Monday, April 09, 2007

he is one hungry soul

((late night randomness without cohesion))


so my grandma says grandpa can't eat anything, not even jell-o. they still can't see each other, she in the nursing home, he in the icu. he had one of his first lucid conversations this weekend, which makes me happy.... last week, it became almost unbearable for me to imagine him spending that last part of his life without being able to actually talk to anyone, especially his kids, clearly.

grandma says this is the hardest time of their whole lives, both of them being so sick. and this sounds so dramatic to type out, to share... but she is on month 3 of her 3-6 months the docs gave her till her heart gives out. we always thought she would be the first one to go, having been sick so long, but now grandpa isnt doing too well either. all grandma wants is for them to be at home, like it was before and for her to be able to lay in the bed next to him. she has even told my dad she will be the one to take care of him, thats right all 20% of her functioning heart caring for the man shes been married to for 53 years, who has taken care of her for most of those years.

all this makes me see death more clearly, or i guess you could say makes me see death as reality, not some far-away thing. i dont think i have ever endured the suffering of having death around me all the time or the suffering of knowing its so near. even just being in such proximity to it now is jarring. dan spoke about it today for easter, the reality of death and reality of eternal choices. i just dont know how anyone can endure the sort of suffering my grandparents are in-- or how they can endure the suffering thats felt a million ways in a million people in a million places all over over the world-- without the hope of a life after this. how?


i drove my car over the hill today and thought about how much i love my grandparents, but how i dont see them very much. and how much of their love is actually formative love, love that made me who i am-- they were around for the first 5 years of my life and loved me so much and spent so much time with me, that i feel so strongly they were a huge part of building my foundation and self-awareness and self worth. and i thought about how i love them so much, but its often at a distance and often out of memory. then i looked at the cars around me, and thought that i dont really know the people driving aorund me, but some part of me does love them, since they are people and i have a basic love for humanity. but i love them only as we drive in a pack along a windy road, slowing for accidents and curbs, taking exits and disappearing. and i thought about how much i love my parents, who i see all the time and who are such a huge part of my life and who are in an ongoing relationship with me and know my details and news and updates and ups and downs, how their love is present, daily, there. and i thought about how maybe sometimes our loving of God is a lot like how we love the people around us. maybe sometimes we love at a distance, maybe sometimes we love like we know we will pull of at the next exit... maybe sometimes we love daily, in the present, in the details.

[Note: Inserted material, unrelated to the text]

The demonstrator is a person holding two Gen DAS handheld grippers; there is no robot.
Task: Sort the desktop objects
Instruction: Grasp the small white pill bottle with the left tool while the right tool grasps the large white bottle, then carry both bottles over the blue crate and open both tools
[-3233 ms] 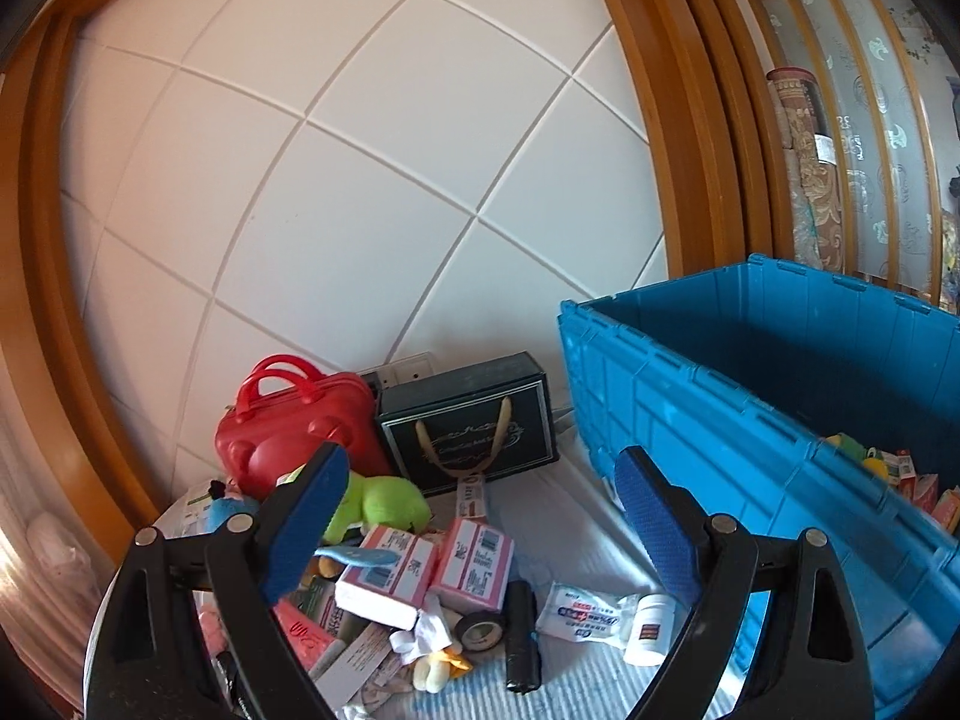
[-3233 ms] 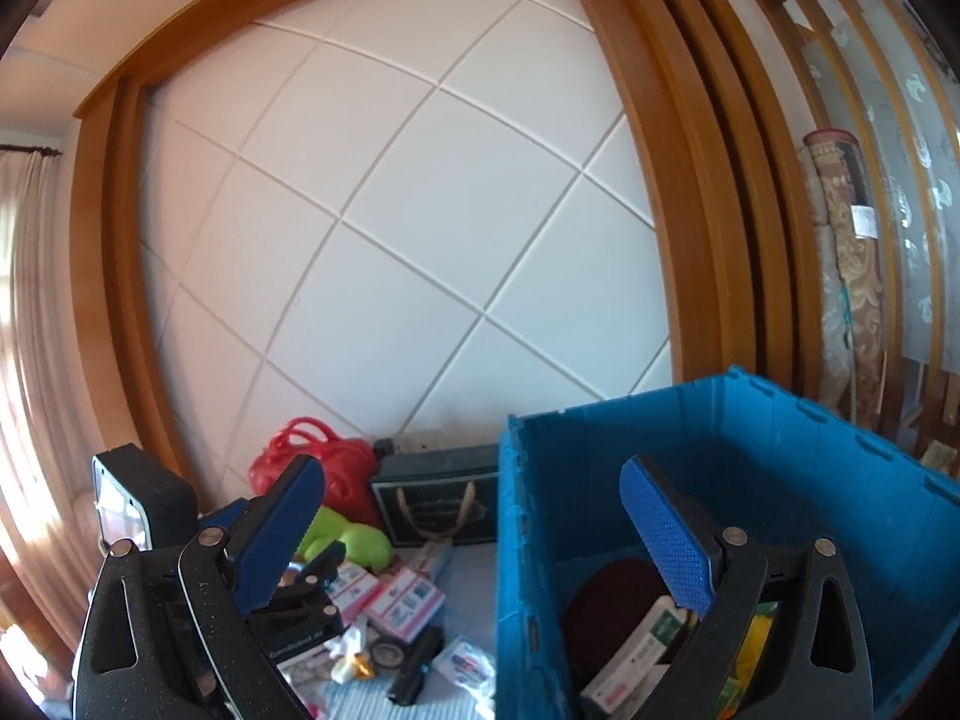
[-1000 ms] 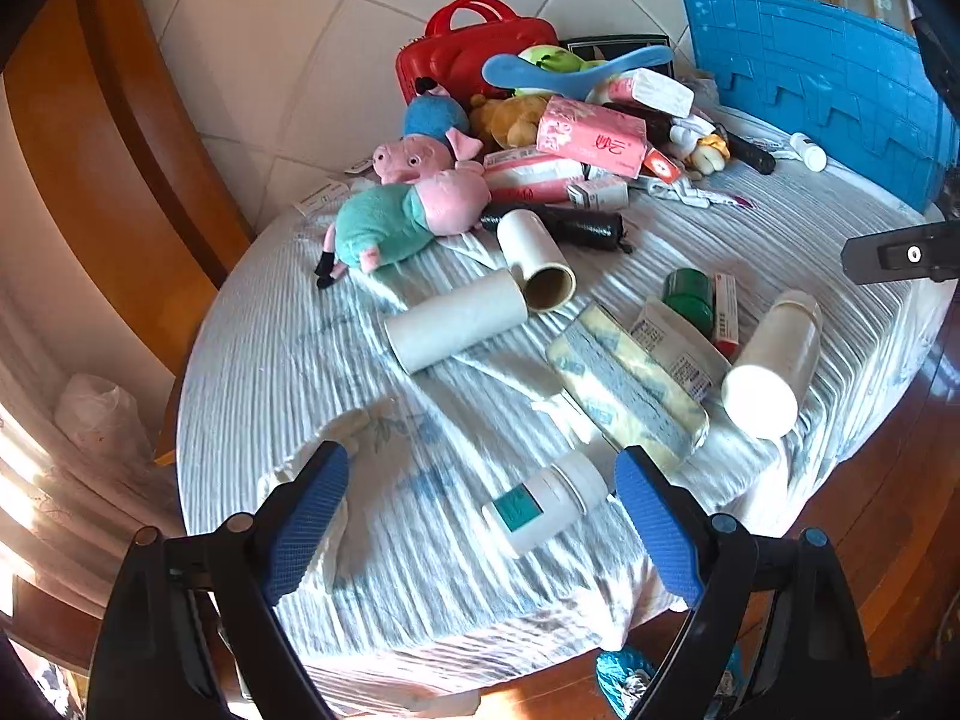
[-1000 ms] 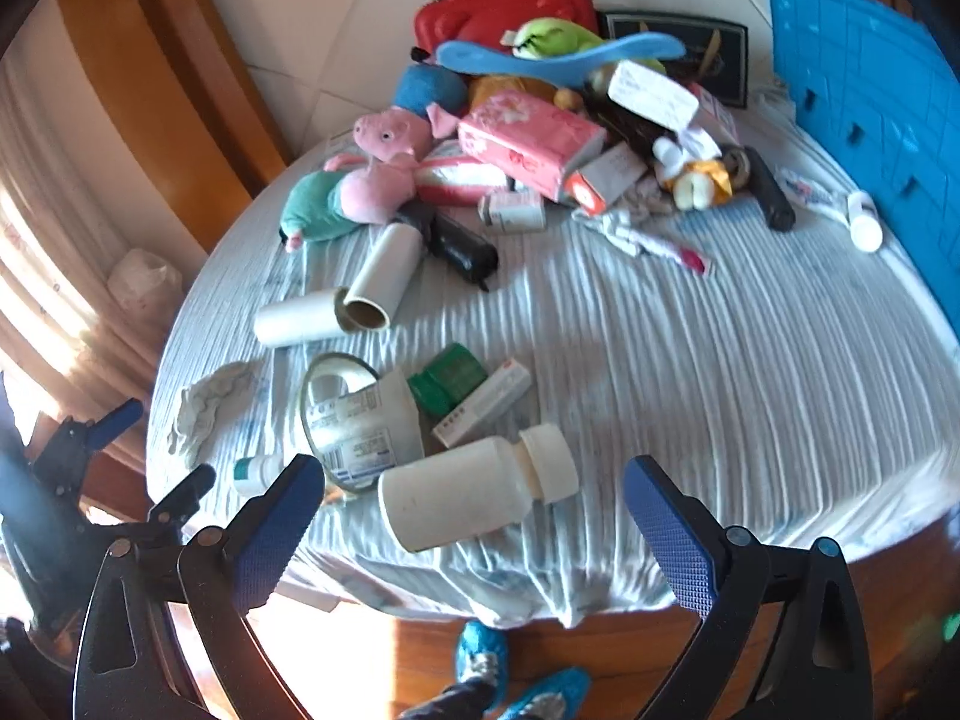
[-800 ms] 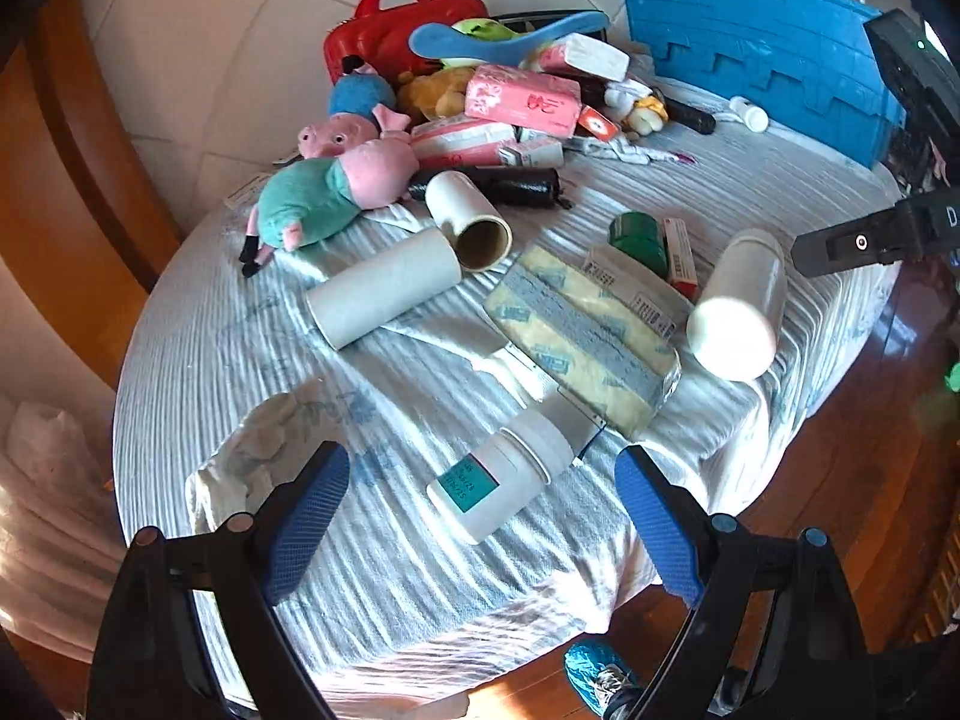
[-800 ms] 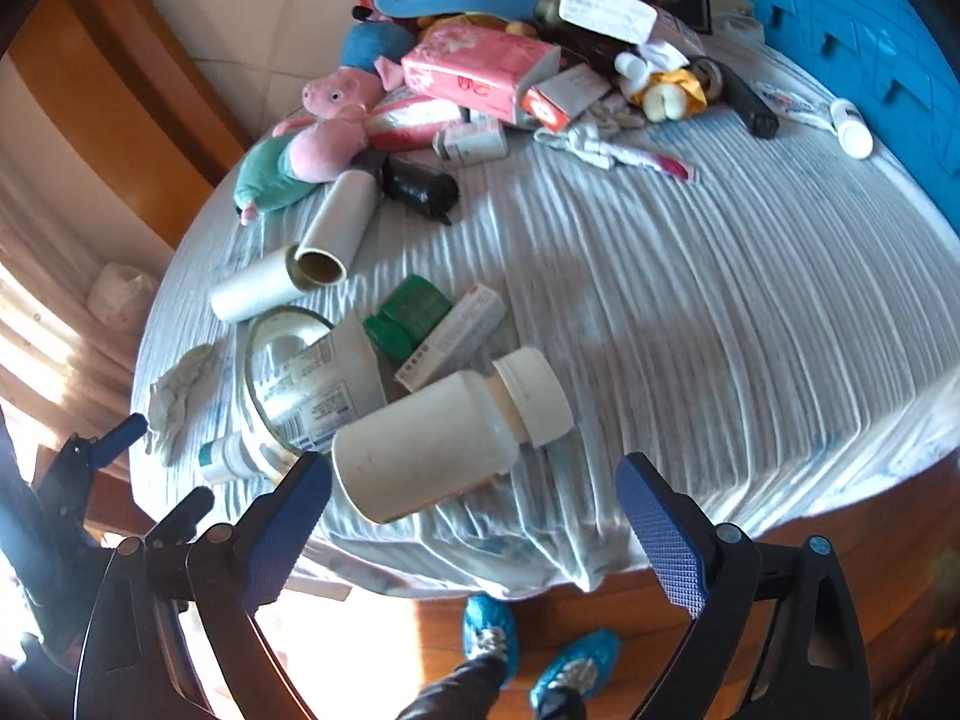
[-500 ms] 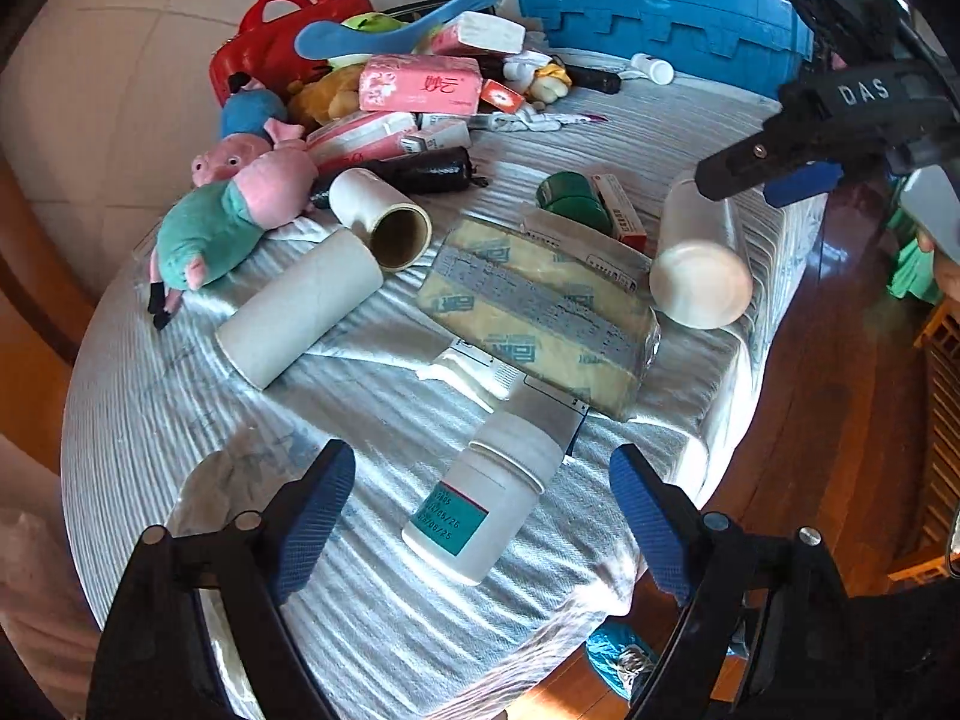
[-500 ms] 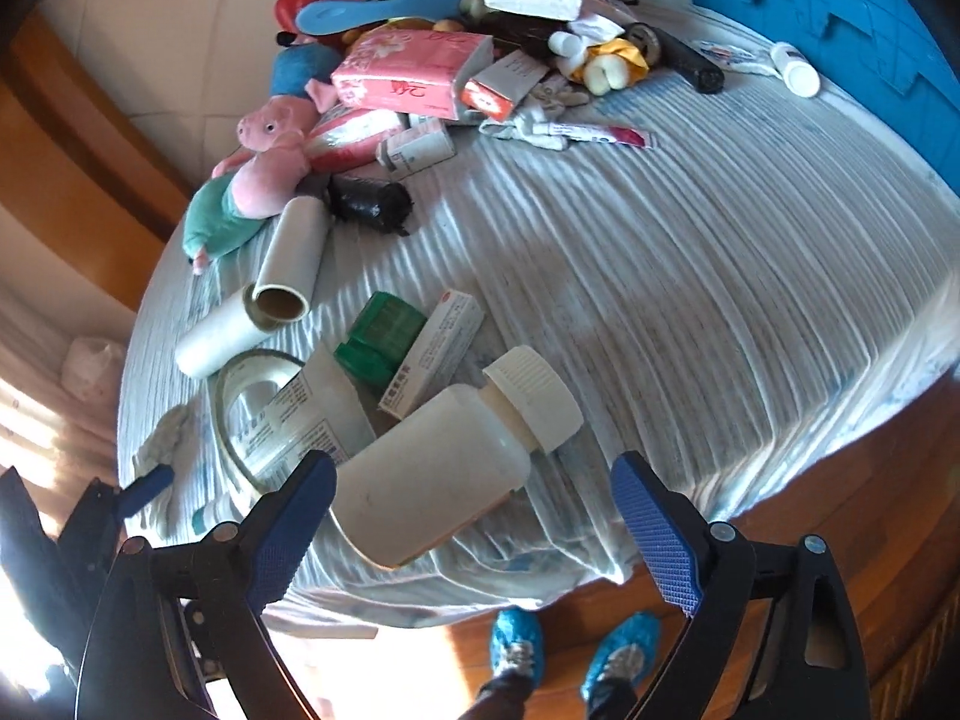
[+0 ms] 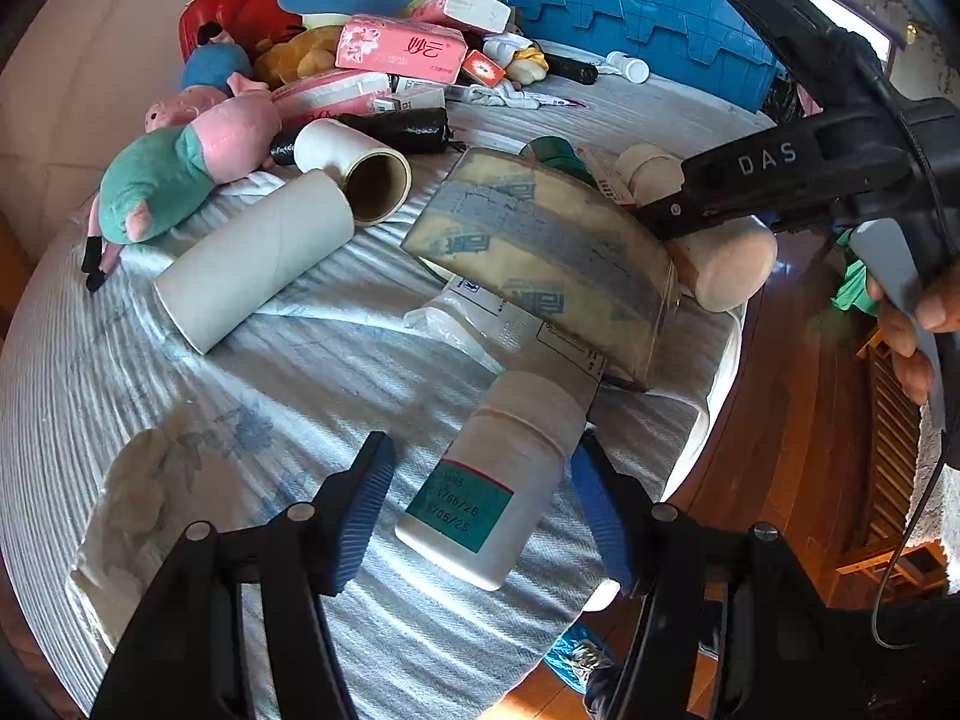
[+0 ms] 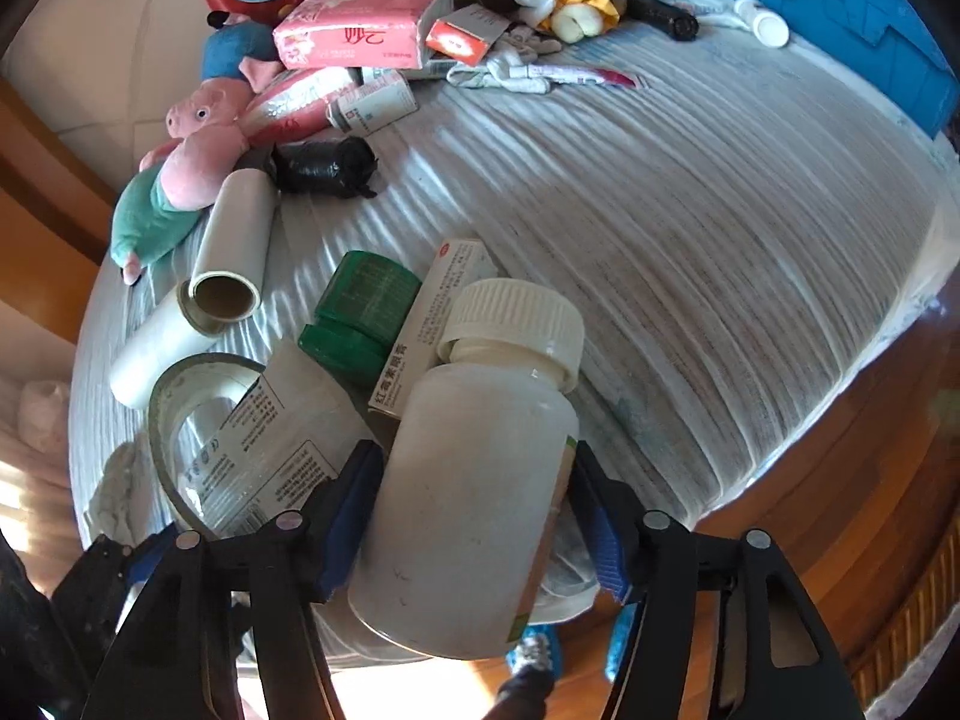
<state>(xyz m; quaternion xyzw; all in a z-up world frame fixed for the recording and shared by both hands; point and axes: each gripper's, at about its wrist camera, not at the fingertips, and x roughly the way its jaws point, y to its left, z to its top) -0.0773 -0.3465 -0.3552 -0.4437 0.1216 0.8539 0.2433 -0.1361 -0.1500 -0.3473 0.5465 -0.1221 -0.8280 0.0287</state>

i listened to a song in my car today and it sung " i wanna live and i wanna breathe, to search out your heart and all of your mystery"-- and i got to thinking about God's mystery and how i have spent 7 years getting to know God and still dont know even a tiny percent of him, but how i have given up, in some ways, trying to search out his mystery, since i feel like He can't show me anything new any more-- except more examples of the things i already get. either i am in for big disappointment or a big surprise or a big fat fall on my face....

grandma says grandpa is one hungry soul and i liked how she said it, because my soul is hungry, too

1 comment:

Driftwood Dave said...

PSALMS 116: 4-8 "Then I called upon the name of the Lord: O Lord, I beseech thee, deliver my soul. Gracious is the Lord, and righteous; yea, our God is merciful. The Lord preserveth the simple; I was brought low, and he helped me. Return unto thy rest, O my soul; for the Lord hath dealt bountifully with thee. For thou hast delivered my soul from death, mine eyes from tears, and my feet from falling."